**Task to complete**
In the reply, include exactly the lines of the entries below from the first to the line with "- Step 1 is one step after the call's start", that line included.

**Records**
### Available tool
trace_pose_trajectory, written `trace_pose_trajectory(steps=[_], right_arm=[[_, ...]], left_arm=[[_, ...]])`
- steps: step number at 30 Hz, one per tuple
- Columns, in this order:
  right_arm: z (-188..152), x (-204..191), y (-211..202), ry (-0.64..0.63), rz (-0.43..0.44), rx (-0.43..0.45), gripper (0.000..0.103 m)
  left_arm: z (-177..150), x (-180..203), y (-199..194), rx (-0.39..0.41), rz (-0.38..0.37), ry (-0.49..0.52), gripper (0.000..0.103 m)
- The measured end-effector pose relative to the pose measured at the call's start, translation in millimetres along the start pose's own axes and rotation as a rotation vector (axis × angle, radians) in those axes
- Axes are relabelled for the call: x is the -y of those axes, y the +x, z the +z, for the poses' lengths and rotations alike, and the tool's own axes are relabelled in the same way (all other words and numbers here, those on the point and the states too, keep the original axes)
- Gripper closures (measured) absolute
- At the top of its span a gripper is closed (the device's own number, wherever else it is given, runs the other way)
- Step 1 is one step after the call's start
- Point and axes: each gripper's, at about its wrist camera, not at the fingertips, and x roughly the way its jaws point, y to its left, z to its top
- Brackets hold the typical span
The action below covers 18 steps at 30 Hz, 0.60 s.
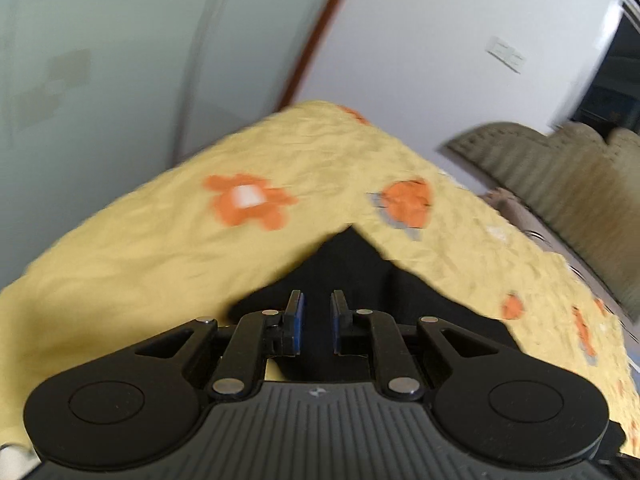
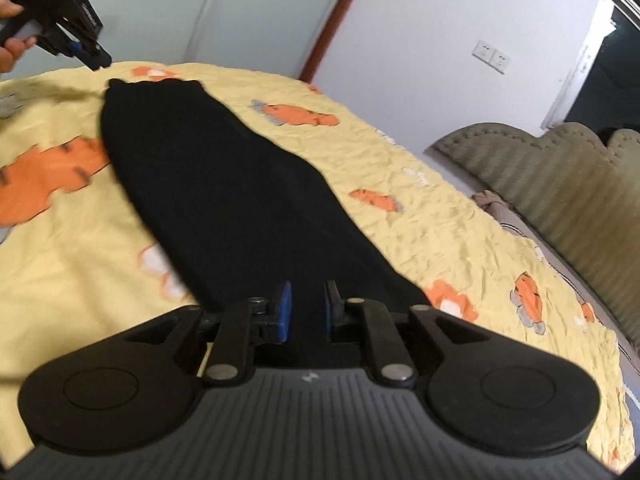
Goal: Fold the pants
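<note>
The left gripper (image 1: pixel 316 320) is showing a clear gap between its blue-padded fingers (image 1: pixel 298 322), with nothing between them; it is hovering over one end of the black pants (image 1: pixel 352 264), though how far above is hard to judge. In the left wrist view only a dark wedge of the pants is appearing, its near part hidden behind the gripper body, and the whole frame is smeared by blur. The right gripper (image 2: pixel 306 308) is likewise holding its fingers (image 2: pixel 283 310) apart and gripping nothing, poised over the near end of the pants (image 2: pixel 224 184); whether the tips are touching the cloth cannot be told. From the right wrist view the pants are lying flat as one long dark strip on the yellow bedspread (image 2: pixel 400 168), running from the near gripper to the far left, where the left gripper (image 2: pixel 94 58) is sitting just beside their far end, its tips blurred and a hand (image 2: pixel 8 28) on it cut off by the frame edge. Orange patterns are dotting the bedspread (image 1: pixel 120 248). A padded headboard (image 2: pixel 540 184) is standing at the right, and wall sockets (image 2: pixel 490 56) are sitting on the far wall.
</note>
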Motion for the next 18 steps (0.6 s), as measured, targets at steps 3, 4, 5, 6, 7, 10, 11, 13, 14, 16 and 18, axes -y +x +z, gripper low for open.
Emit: trace_pose_trajectory(steps=[3, 4, 5, 6, 7, 10, 11, 13, 14, 16, 18], right_arm=[[4.8, -8.4, 25.1, 0.0, 0.027, -0.029, 0.09], [4.4, -13.0, 32.6, -0.011, 0.036, -0.053, 0.09], [2.5, -18.1, 38.9, -0.027, 0.056, -0.085, 0.09], [-0.9, -23.5, 42.6, -0.046, 0.083, -0.115, 0.09], [-4.0, -29.4, 42.4, -0.071, 0.092, -0.12, 0.089], [-2.2, -30.2, 35.3, -0.117, 0.113, -0.137, 0.089], [1.3, -26.5, 34.0, -0.11, 0.123, -0.135, 0.089], [13.8, -17.7, 34.8, -0.079, 0.139, -0.102, 0.083], [23.4, -15.1, 36.6, -0.073, 0.144, -0.073, 0.083], [47.6, -14.4, 43.3, -0.08, 0.15, -0.013, 0.083], [76.0, -18.9, 55.9, -0.1, 0.178, 0.055, 0.077]], left_arm=[[3.7, 22.4, 15.4, -0.011, -0.031, 0.056, 0.084], [4.4, 26.4, 23.1, -0.03, -0.031, 0.076, 0.079], [3.9, 28.5, 31.7, -0.056, -0.028, 0.103, 0.068], [1.9, 28.3, 41.4, -0.087, 0.0, 0.121, 0.063], [-1.9, 26.9, 49.1, -0.118, 0.043, 0.127, 0.063], [-13.5, 6.3, 48.4, -0.134, 0.068, 0.113, 0.063], [-16.1, -1.1, 42.3, -0.121, 0.055, 0.095, 0.063], [-17.8, -16.0, 29.7, -0.095, 0.056, 0.031, 0.063], [-17.9, -22.7, 25.5, -0.088, 0.066, 0.001, 0.062], [-18.5, -38.4, 20.3, -0.092, 0.074, -0.076, 0.062], [-19.3, -54.9, 20.5, -0.108, -0.003, -0.17, 0.062]])
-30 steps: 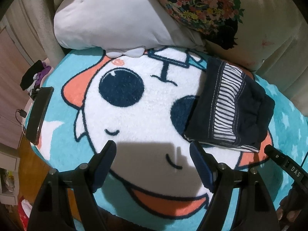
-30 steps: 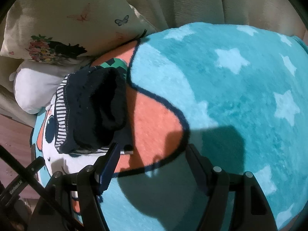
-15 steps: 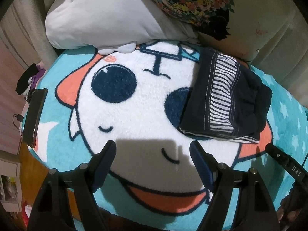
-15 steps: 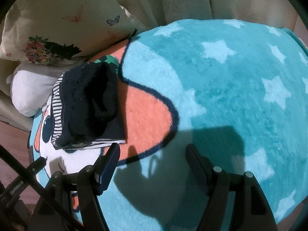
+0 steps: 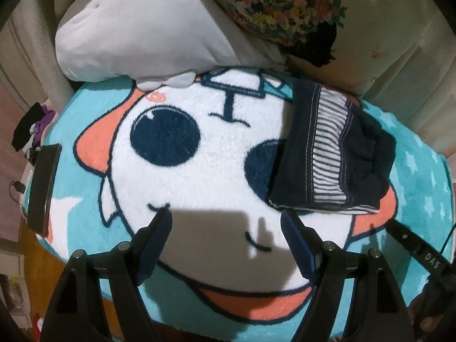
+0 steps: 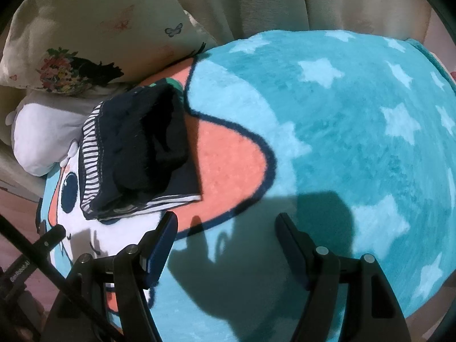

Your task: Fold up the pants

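Observation:
The pants [image 5: 330, 154] are dark navy with a blue-and-white striped panel. They lie folded in a compact bundle on the right of the cartoon-face blanket [image 5: 199, 176]. In the right wrist view the pants [image 6: 136, 154] lie at the left on the blanket [image 6: 327, 131]. My left gripper [image 5: 226, 222] is open and empty, above the blanket, left of and nearer than the bundle. My right gripper [image 6: 226, 223] is open and empty, above the blanket, just right of and nearer than the bundle.
A grey-white plush pillow [image 5: 142, 25] and a floral cushion [image 5: 285, 8] lie behind the blanket against a beige sofa back [image 6: 256, 0]. A black phone [image 5: 42, 191] lies at the blanket's left edge. The blanket's edge drops off on the left and near sides.
Both grippers have drawn back and up from the folded pants, so the bundle looks smaller and farther. The pants have not moved. Both grippers stay open.

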A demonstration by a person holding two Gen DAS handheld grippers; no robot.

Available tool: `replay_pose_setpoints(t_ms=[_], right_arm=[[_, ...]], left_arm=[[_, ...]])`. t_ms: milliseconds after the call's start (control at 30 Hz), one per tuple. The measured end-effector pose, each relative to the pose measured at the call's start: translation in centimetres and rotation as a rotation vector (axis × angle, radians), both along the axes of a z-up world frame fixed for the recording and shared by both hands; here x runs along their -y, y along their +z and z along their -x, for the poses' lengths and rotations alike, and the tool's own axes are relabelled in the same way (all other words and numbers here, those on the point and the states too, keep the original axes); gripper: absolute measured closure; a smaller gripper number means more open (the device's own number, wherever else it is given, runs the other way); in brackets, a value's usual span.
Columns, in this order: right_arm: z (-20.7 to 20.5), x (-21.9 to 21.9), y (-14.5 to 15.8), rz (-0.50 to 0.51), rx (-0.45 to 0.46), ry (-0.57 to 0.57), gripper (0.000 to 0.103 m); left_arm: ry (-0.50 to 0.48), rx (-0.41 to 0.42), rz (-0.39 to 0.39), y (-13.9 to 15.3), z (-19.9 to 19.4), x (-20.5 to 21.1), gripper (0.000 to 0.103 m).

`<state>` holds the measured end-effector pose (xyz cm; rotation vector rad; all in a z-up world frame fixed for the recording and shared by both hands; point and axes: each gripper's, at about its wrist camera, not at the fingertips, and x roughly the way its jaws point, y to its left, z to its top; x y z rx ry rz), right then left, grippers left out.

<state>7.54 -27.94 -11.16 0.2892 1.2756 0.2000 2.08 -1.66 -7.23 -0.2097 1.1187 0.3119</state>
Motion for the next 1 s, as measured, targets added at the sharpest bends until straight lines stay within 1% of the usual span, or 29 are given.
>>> replay_pose_setpoints(t_ms=[167,233,667,1000], right_arm=[[0.4,-1.1,0.6,0.012,0.007,-0.005,0.027],[0.5,-1.5,0.9,0.018,0.012,-0.009,0.027],[2.1,-1.4,1.7,0.044,0.023,-0.093,0.027],[2.4,-1.5,2.0,0.052,0.031,-0.11,0.026]], left_arm=[[-0.037,0.065,0.023,1.2,0.2,-0.9,0.025],[-0.049,0.074,0.022,1.5,0.1,-1.2,0.025],[-0.117,0.076,0.034,1.3,-0.5,-2.0,0.025],[-0.127,0.066,0.041,0.9,-0.7,-2.1,0.025]])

**Output of the exercise**
### Available tool
trace_pose_trajectory, written `trace_pose_trajectory(steps=[_], right_arm=[[_, ...]], left_arm=[[_, ...]])`
- steps: step number at 30 Hz, one per tuple
- Columns, in this order:
  right_arm: z (-188..152), x (-204..191), y (-211..202), ry (-0.64..0.63), rz (-0.43..0.44), rx (-0.43..0.45), gripper (0.000..0.103 m)
  left_arm: z (-177..150), x (-180..203), y (-199..194), rx (-0.39..0.41), rz (-0.38..0.37), ry (-0.49..0.52), gripper (0.000..0.103 m)
- The measured end-effector pose relative to the pose measured at the call's start, translation in millimetres along the start pose's own axes and rotation as a rotation vector (axis × angle, radians) in those axes
- Axes are relabelled for the call: x is the -y of those axes, y the +x, z the +z, for the poses' lengths and rotations alike, and the tool's own axes are relabelled in the same way (all other words and numbers here, those on the point and the states too, keep the original axes)
- Gripper closures (measured) absolute
- At the top of its span a gripper is closed (the device's own number, wherever else it is given, runs the other way)
- Step 1 is one step after the call's start

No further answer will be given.